Blame It on the Cuts


     The Times was not alone in blaming the tax cuts for the AMT time bomb that gets worse every year. The Washington Post, CNN.com, and “The Early Show” on CBS are just a few news outlets that linked the cuts with the AMT.


     “The other reason it’s hitting so many people has to do with the tax cuts of 2001 and 2003,” said Vera Gibbon’s of Kiplinger’s Personal Finance Magazine on the Feb. 23, 2006 “Early Show.”


     On March 8, 2007, The Washington Post included Leonard E. Burman, who said, “The tax cuts have doubled the size of the problem.” The Post identified Burman as “the director of the Tax Policy Center, a joint project of the Urban Institute and the Brooking Institution.” Both the Urban Institute and Brookings are liberal think tanks.

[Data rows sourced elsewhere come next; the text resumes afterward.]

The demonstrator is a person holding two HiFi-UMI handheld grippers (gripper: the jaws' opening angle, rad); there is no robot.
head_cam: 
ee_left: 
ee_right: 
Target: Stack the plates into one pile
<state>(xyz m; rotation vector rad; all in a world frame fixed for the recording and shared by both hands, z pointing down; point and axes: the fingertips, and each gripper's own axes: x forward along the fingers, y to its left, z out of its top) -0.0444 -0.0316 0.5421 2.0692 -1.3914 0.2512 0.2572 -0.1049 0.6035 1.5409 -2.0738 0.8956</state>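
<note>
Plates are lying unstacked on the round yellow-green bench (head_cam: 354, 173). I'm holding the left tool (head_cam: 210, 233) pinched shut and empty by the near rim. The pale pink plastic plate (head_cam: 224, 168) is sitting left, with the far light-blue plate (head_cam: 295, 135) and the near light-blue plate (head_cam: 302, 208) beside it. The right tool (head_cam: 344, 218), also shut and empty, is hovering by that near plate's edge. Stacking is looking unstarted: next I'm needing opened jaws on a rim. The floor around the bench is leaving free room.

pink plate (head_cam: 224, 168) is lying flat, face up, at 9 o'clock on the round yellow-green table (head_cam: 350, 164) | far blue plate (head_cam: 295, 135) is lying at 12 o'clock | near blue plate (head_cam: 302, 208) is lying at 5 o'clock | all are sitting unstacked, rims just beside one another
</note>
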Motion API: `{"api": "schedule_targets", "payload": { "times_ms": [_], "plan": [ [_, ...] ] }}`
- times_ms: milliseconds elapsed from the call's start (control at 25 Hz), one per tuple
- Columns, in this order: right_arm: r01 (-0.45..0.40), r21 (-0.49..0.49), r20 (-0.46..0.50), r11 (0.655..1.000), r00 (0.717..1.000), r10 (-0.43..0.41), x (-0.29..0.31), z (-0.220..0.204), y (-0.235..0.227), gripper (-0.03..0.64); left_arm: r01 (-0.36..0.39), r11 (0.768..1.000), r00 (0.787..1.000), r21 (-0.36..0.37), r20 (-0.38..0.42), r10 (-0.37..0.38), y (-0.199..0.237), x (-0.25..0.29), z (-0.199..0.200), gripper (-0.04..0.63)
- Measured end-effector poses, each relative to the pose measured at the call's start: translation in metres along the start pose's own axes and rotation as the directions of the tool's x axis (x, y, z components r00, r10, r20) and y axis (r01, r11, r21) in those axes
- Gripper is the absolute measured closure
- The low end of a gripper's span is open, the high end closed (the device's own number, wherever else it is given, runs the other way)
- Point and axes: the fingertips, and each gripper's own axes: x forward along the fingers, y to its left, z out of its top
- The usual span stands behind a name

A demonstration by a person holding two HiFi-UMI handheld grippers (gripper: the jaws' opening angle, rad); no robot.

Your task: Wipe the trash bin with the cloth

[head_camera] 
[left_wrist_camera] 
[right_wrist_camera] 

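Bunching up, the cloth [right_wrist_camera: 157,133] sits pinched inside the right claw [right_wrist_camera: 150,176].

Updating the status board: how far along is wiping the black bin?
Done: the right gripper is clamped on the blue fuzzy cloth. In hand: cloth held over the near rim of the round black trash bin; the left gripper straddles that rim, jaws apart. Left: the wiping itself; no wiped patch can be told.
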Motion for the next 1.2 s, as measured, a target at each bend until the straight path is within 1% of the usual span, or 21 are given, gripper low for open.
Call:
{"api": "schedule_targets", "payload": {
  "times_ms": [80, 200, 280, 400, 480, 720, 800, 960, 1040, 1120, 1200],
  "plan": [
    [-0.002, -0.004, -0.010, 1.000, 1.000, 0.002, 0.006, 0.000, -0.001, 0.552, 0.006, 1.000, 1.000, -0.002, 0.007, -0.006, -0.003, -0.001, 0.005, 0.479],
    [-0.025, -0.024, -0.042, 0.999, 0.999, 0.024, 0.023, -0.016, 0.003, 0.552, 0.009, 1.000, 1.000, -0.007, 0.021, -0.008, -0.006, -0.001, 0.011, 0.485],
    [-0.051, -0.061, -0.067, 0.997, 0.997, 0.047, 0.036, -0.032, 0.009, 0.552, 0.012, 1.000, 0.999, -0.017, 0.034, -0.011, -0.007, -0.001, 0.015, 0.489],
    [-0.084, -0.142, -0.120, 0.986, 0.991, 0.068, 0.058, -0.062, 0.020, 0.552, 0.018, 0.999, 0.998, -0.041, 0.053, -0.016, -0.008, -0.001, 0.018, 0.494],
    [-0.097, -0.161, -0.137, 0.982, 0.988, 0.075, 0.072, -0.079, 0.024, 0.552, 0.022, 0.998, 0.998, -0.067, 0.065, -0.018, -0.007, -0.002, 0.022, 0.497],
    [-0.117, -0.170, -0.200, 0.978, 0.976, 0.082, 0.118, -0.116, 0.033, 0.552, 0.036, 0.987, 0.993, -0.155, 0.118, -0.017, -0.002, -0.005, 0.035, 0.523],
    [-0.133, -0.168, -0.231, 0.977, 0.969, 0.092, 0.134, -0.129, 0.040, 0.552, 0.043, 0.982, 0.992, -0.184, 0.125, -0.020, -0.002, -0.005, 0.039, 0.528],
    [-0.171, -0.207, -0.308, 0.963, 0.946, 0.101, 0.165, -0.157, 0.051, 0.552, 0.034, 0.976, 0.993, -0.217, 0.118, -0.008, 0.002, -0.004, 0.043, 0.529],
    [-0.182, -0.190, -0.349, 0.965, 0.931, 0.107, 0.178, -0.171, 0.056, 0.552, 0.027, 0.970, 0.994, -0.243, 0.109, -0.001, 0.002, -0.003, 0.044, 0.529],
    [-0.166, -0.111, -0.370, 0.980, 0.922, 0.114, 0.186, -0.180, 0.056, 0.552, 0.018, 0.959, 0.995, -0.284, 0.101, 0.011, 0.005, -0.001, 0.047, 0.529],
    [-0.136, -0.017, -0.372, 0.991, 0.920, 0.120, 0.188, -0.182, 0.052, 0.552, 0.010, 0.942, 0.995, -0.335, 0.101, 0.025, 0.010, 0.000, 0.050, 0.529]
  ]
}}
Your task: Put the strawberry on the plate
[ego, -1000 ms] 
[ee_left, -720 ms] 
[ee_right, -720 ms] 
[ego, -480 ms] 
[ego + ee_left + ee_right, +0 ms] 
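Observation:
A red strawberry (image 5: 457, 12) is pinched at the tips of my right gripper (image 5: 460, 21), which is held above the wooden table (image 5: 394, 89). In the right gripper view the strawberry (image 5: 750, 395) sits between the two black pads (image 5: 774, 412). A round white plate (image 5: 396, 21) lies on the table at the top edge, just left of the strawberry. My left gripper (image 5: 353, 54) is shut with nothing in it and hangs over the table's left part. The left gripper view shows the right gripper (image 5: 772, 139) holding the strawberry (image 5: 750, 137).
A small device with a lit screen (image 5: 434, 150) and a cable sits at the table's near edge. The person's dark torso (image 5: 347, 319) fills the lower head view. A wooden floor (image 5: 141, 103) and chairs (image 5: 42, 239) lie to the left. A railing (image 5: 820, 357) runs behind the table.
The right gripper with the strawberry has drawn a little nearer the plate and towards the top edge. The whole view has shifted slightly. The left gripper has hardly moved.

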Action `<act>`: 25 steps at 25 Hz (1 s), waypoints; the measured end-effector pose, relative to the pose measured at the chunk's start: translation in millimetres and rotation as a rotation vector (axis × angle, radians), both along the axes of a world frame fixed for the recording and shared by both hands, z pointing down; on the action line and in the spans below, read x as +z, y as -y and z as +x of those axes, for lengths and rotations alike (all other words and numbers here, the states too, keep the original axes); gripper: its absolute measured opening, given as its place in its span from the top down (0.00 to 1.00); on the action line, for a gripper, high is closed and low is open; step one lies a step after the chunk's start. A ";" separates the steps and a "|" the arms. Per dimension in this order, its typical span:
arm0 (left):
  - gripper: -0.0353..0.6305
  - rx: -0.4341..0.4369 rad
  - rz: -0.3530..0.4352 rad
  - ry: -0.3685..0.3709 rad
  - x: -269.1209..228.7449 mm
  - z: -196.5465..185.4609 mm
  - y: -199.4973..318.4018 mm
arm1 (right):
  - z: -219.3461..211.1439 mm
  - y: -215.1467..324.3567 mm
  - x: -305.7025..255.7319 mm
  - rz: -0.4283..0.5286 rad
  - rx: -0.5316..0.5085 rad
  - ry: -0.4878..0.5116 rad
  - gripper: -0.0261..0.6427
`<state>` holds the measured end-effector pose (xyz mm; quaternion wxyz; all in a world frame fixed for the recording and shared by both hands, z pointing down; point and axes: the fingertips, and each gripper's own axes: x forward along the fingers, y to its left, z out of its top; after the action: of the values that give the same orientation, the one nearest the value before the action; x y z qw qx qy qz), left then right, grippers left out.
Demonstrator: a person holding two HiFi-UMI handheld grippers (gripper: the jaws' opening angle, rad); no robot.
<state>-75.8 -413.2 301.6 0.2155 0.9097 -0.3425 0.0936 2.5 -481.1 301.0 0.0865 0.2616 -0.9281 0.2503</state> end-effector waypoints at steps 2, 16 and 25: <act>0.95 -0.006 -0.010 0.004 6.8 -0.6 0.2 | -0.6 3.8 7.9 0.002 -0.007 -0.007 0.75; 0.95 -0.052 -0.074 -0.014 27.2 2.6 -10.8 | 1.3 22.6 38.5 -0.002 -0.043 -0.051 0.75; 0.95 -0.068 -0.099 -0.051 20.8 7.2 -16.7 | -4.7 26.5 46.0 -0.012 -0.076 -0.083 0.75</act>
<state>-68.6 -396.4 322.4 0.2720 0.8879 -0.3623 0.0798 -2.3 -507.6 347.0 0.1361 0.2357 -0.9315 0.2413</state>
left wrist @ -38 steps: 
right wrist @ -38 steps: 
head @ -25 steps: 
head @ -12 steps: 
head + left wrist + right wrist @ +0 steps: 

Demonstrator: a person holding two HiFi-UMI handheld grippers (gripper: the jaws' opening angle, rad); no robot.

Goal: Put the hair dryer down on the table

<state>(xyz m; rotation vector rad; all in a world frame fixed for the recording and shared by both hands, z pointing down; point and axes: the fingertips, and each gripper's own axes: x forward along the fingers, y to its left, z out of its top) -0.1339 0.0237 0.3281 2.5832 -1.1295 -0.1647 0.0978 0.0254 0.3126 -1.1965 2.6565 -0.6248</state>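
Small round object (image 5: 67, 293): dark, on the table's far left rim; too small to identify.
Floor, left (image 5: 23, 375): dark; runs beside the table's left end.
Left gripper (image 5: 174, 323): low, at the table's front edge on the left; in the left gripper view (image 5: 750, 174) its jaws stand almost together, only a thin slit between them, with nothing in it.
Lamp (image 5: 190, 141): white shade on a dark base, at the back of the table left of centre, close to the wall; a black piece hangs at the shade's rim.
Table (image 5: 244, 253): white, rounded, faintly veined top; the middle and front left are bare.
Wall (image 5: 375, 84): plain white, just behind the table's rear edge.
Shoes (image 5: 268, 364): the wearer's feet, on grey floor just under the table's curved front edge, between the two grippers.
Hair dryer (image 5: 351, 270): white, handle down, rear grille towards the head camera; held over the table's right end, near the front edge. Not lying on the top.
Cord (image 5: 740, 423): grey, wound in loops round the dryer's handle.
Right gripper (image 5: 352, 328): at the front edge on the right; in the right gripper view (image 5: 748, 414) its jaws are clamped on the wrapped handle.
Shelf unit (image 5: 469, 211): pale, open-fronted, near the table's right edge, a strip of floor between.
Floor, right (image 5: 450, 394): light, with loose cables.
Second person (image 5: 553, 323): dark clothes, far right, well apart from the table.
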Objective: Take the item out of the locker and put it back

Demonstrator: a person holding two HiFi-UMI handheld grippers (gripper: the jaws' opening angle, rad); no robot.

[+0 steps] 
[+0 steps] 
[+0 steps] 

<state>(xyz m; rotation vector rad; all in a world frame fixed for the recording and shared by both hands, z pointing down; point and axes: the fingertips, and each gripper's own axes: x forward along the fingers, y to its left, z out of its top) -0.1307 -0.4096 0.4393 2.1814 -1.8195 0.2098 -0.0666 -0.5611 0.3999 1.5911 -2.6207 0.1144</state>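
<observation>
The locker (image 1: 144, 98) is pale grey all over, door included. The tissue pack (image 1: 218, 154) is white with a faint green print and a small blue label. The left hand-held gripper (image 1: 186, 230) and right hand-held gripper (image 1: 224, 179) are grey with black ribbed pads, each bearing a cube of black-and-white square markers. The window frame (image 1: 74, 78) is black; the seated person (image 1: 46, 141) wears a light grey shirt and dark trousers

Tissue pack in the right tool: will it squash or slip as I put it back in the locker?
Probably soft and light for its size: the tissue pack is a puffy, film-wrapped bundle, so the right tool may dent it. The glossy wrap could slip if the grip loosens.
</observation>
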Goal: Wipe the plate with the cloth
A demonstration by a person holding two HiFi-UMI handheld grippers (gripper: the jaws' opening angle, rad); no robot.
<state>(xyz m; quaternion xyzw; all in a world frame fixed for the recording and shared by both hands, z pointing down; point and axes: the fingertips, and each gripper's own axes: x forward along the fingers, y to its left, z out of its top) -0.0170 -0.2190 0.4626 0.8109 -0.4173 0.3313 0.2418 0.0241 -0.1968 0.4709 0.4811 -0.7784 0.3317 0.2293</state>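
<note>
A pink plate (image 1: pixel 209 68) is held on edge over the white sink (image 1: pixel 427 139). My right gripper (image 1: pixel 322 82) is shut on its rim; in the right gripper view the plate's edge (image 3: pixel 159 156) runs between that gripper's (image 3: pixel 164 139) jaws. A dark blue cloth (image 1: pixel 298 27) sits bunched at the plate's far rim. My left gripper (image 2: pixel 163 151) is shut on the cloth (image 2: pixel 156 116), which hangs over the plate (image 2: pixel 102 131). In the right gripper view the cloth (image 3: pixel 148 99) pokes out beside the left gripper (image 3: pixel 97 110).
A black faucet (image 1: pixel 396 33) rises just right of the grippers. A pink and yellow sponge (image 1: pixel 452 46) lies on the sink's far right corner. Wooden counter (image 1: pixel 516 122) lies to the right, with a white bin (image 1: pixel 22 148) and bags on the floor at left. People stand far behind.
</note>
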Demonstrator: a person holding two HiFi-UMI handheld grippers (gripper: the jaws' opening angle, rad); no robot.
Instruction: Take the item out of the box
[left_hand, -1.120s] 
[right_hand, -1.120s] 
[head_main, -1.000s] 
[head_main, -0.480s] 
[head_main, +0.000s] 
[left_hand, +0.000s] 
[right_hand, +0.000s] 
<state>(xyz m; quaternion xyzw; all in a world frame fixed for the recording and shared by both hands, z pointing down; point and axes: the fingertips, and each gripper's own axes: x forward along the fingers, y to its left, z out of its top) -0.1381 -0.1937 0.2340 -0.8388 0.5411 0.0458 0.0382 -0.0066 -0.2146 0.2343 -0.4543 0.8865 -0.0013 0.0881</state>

     The Post did not include the opinions of any of the conservative groups that deal with taxes such as Americans for Tax Reform (ATR), the National Taxpayers Union (NTU) or the Tax Foundation.


     ATR disputes the claim that the Bush tax cuts were responsible for the AMT crisis.


     “The surge is not the result of the 2001 and 2003 tax cuts but the AMT tax increases of 1990 and 1993 and the failure to index income exemptions to inflation,” said Grover Norquist, ATR president, before the House Ways and Means Committee on March 7, 2007.


      Norquist explained the “surge”: “In 1990 and again in 1993 Congress raised the individual income tax. Knowing this would knock taxpayers off the higher revenue raising AMT and into the regular income tax, Congress also raised the Alternative Minimum tax rates. This ensured all the people already paying the AMT stayed in the AMT system but also pushed more taxpayers into the AMT.”


     ATR’s chief economist, Daniel Clifton, said politicians’ push to raise other taxes to pay for AMT Reform is a trap, and that they “are using the AMT as an excuse to raise more taxes so they can spend more money down the road.”


     An editorial in the Wall Street Journal on Feb. 23, 2007, agreed that the cuts were not responsible for the AMT increases, but pointed to a political game “to use the AMT as an excuse to justify repealing the Bush tax cuts.”


     “It is unconscionable that members of Congress who created this problem by raising tax rates and failing to index for inflation and then subsequently voting against repealing this tax six years later are now seeking to rearrange the chairs on the Titanic by forcing nearly $1 trillion of tax increases to ‘pay’ for AMT repeal/reform,” Norquist told the Ways and Means committee.